UNE MINEURE TUE SON ENFANT DE 2 ANS ET INDIQUE QU’IL S’EST TRANSFORME EN SERPENT POUR DISPARAITRE DANS LA NATURE

La Cour d’Assises de Bamako vient de renvoyer à une prochaine session, le dossier de la jeune fille Aminata DEMBELE, inculpée de meurtre sur son en enfant de 2 ans. La Cour à travers ce renvoi   cherche des compléments d’information sur l’âge réel de l’accusée. A noter qu’au cours des enquêtes, l’inculpée a donné trois versions des faits différentes. La plus drôle d’entre elles, parle d’une disparition soudaine de son enfant qui se serait transformé en serpent.

Dans cette histoire qui ne connaitra son verdict que certainement lors de la première session de la Cour d’Assises de Bamako en 2019, il ressort que l’inculpée détestait son enfant   en ce sens qu’elle montrait des signes de négligence à son égard. En effet, courant l’année 2015, comme le précise l’arrêt de renvoi, dame Saran DEMBELE, ménagère, domiciliée à Koutiala au quartier Sincina, recrutait Aminata DEMEBELE, mineure âgée de 16 ans comme aide-ménagère avec une rémunération mensuelle de cinq-mille francs CFA. A l’époque, Aminata portait un nourrisson maladif âgé d’environ deux mois. Chaque fois que son enfant tombait malade, sa patronne s’occupait généreusement de ses frais médicaux sans la moindre déduction sur son salaire mensuel. Au fil du temps, cette dernière constatait un désintérêt de son aide-ménagère vis-à-vis de la santé fragile de sa progéniture. Ce qui avait valu des remontrances de celle-ci contre Aminata afin qu’elle s’occupe réellement de son enfant. Courant fin 2016, la patronne effectuait un voyage sur Bamako au cours duquel elle avait mis assez de temps. A son retour, elle constatait l’absence de l’enfant, à fortiori ses nombreux cris auxquels elle s’était habituée. Elle lui demandait alors les nouvelles de son enfant.

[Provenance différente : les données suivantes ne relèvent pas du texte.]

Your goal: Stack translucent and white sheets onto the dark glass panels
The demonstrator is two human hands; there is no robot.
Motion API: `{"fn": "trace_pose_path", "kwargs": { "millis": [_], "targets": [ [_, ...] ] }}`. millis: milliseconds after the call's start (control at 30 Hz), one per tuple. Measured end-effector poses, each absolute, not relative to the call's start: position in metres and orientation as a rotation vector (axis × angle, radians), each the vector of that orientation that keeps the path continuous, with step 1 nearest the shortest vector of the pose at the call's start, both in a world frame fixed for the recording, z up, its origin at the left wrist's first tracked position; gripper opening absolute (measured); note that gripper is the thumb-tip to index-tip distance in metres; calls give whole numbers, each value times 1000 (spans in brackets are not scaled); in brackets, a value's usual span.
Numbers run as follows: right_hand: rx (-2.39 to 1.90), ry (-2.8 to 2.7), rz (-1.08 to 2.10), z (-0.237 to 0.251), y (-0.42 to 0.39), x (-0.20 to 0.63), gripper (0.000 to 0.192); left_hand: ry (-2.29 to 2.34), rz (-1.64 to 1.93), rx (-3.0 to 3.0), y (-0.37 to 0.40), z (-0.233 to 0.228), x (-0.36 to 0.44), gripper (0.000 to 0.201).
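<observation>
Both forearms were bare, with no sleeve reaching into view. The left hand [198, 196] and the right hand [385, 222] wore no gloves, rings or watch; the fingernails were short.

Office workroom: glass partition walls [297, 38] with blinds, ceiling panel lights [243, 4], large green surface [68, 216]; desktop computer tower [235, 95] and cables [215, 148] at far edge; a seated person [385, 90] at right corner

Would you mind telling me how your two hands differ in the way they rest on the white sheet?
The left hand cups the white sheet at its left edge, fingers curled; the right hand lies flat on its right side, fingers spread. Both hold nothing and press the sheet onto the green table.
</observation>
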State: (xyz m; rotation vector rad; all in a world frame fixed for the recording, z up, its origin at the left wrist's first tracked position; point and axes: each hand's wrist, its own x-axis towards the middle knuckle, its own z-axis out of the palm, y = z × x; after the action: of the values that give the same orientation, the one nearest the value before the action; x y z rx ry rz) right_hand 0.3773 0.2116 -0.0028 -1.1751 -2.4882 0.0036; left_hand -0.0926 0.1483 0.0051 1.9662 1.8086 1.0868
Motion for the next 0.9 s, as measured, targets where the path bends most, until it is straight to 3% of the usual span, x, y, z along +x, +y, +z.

En réponse, Aminata lui laissait entendre que les parents du père de l’enfant étaient venus le chercher pour le ramener à leur village. N’étant pas rassurée par cette réponse spontanée de sa servante qui, elle savait peu intéressée au mieux vivre de l’enfant en question, portait l’affaire au commissariat de police de Koutiala.